Aim of the exercise: Each line of the data below between the one containing "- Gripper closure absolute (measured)" and the one containing "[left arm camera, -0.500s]", both included, is to be repeated exactly. Please omit pictures.

Entries shown:

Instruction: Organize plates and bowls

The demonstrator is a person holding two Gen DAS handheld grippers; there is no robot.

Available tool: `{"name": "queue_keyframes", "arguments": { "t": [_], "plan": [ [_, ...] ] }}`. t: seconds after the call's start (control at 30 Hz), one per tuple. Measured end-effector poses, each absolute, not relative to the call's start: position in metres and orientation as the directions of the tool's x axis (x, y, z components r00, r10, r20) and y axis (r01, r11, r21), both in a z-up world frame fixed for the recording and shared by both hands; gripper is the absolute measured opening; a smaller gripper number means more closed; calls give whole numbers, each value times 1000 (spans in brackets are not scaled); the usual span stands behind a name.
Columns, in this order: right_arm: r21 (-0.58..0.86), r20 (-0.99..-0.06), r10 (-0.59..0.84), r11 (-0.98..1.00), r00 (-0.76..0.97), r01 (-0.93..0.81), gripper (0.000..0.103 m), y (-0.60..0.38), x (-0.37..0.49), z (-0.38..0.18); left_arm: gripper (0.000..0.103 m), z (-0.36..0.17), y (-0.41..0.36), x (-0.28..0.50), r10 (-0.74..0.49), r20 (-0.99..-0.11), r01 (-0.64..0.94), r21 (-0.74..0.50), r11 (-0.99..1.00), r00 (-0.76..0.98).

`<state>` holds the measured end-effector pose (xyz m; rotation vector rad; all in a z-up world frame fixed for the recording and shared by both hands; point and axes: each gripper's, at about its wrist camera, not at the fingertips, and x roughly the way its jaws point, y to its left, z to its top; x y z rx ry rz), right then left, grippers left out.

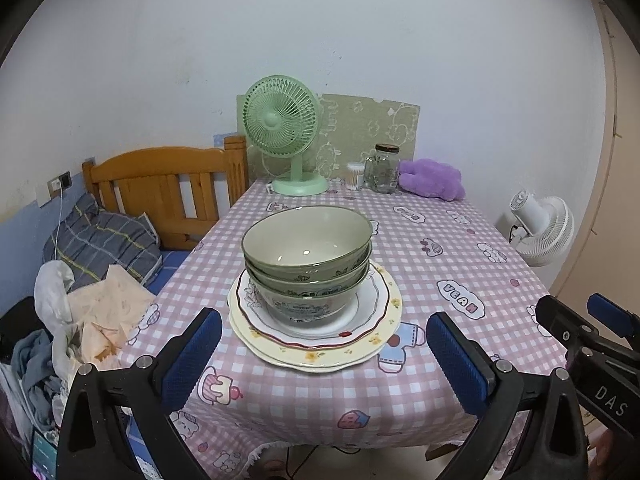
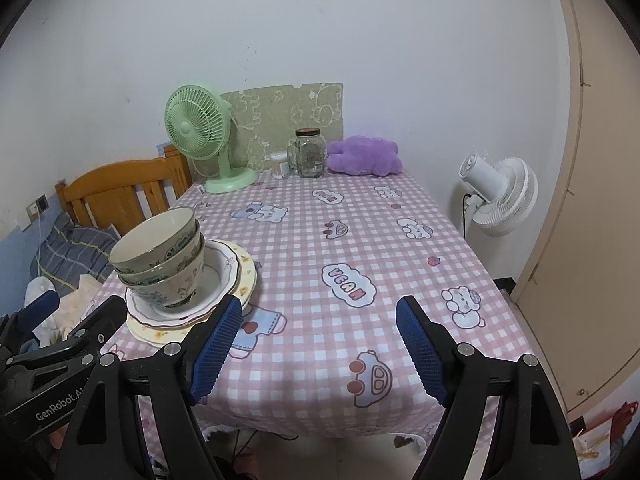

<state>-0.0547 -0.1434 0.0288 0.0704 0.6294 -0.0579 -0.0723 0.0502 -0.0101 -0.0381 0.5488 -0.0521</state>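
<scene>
While three bowls (image 1: pixel 306 264) sit nested on stacked plates (image 1: pixel 316 332) near the table's (image 1: pixel 460 264) front left edge, the left gripper (image 1: pixel 324 364) and right gripper (image 2: pixel 318 350) hover spread wide, holding nothing.

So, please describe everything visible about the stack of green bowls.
The stack of green glazed ceramic bowls holds three nested bowls, upright, leaning slightly. Insides are plain cream and look empty; outsides carry dark printed drawings. The bottom bowl stands in a white scalloped plate with red rim, atop cream flowered plates. Neither gripper touches it.
</scene>
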Motion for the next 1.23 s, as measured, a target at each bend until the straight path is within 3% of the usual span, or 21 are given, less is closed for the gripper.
{"name": "queue_keyframes", "arguments": {
  "t": [1.23],
  "plan": [
    [46, -562, -30, 997, 827, 67, 86, -141, -60, 39, 103, 3, 49, -79, -42, -475, 33, -26, 999, 879]
  ]
}}
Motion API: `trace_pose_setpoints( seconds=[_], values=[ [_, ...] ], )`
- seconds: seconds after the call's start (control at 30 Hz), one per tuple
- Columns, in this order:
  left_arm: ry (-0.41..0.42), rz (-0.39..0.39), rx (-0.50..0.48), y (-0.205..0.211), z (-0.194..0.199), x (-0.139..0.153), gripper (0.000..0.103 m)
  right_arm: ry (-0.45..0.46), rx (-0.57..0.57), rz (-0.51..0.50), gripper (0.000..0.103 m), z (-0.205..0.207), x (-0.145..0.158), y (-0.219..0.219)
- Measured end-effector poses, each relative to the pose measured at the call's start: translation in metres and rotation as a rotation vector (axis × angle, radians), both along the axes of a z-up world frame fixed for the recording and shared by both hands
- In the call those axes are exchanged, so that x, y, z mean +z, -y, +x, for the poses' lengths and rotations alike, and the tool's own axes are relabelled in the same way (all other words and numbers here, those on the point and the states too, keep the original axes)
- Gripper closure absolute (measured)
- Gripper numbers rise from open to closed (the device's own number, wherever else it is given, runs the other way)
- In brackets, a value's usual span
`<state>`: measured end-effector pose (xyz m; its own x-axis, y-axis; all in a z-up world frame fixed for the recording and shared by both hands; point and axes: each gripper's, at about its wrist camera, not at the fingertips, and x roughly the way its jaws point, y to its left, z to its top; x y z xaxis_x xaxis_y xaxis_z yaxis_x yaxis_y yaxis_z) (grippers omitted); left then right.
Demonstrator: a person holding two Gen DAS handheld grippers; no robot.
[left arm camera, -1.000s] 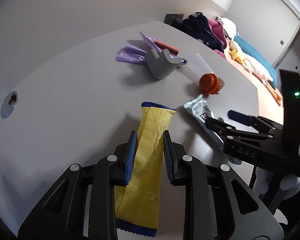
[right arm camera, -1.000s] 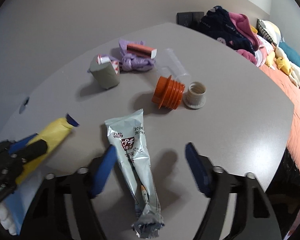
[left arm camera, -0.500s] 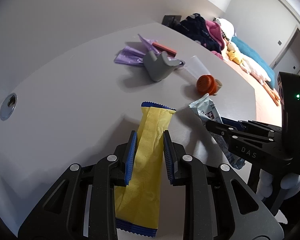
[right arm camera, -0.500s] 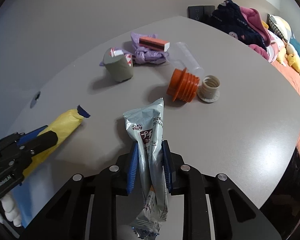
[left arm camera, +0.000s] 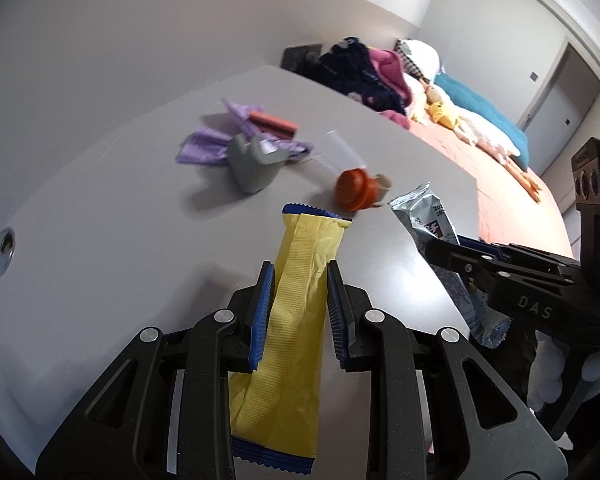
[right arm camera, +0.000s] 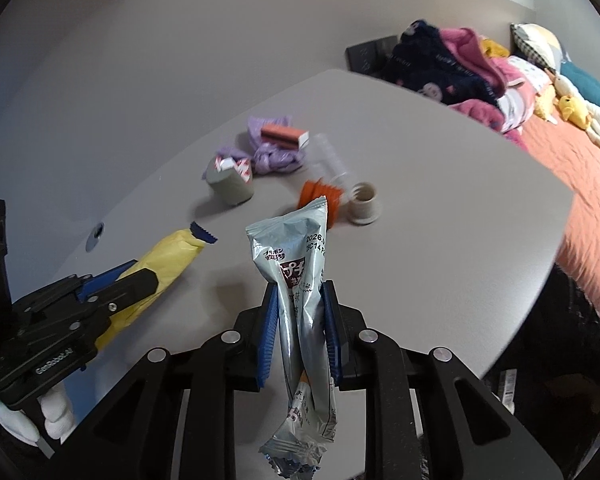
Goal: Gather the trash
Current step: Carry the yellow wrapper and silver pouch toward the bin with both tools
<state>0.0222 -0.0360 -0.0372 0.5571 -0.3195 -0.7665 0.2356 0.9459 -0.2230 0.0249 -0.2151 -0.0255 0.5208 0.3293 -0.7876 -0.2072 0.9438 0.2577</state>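
Trash is all over this grey round-edged tabletop (left arm camera: 100,208), and two pieces of it are already in the tongs. The left gripper (left arm camera: 298,304) is pinched tight on a long yellow crinkly wrapper with blue serrated ends (left arm camera: 296,312), blue pads pressing both sides, the wrapper sticking out forward past the tips and hanging back below the jaws too. The right gripper (right arm camera: 300,328) is clamped just as narrow on a silver foil snack packet with dark red printing (right arm camera: 296,280), held roughly upright with its crumpled torn end dangling underneath. Both wrappers look lifted clear of the table.

From the right wrist view you can see the left tool off to the left with the yellow wrapper (right arm camera: 168,256) poking out of it, and from the left wrist view the silver packet (left arm camera: 428,220) shows in the other tool on the right.

Rest of the junk sits further back on the table: a crumpled grey paper cup (right arm camera: 230,184) with a red-and-white scrap tucked in it, a scrunched purple plastic bag (right arm camera: 274,156) just behind it, a small orange-red box (right arm camera: 284,136) lying on the bag, a clear plastic tube (right arm camera: 330,156) lying on its side, an orange ribbed cap (left arm camera: 354,190) and a beige threaded ring (right arm camera: 364,198) right beside it.

Beyond the table edge there's a bed with an orange cover (right arm camera: 580,184) and a pile of clothes and plush toys (right arm camera: 460,68).
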Motion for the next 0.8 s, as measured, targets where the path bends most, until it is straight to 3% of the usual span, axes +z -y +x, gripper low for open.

Problem solution:
- Gripper closure absolute (measured)
- Gripper numbers rise from open to closed (the device's own number, wherever else it is given, runs the other way)
- In brackets, a value's usual span
`<state>`: measured end-effector pose (xyz m; its own x-axis, y-axis; all in a z-up world frame fixed for the recording and shared by both hands; point and axes: each gripper's, at about its wrist camera, not at the fingertips, and x roughly the way its jaws point, y to its left, z to its top; x y z xaxis_x xaxis_y xaxis_z yaxis_x yaxis_y yaxis_z) (grippers omitted); left then right.
Demonstrator: a person holding two Gen DAS handheld grippers; no robot.
[left arm camera, -1.000s] 
[right arm camera, -1.000s] 
[left arm camera, -0.500s] 

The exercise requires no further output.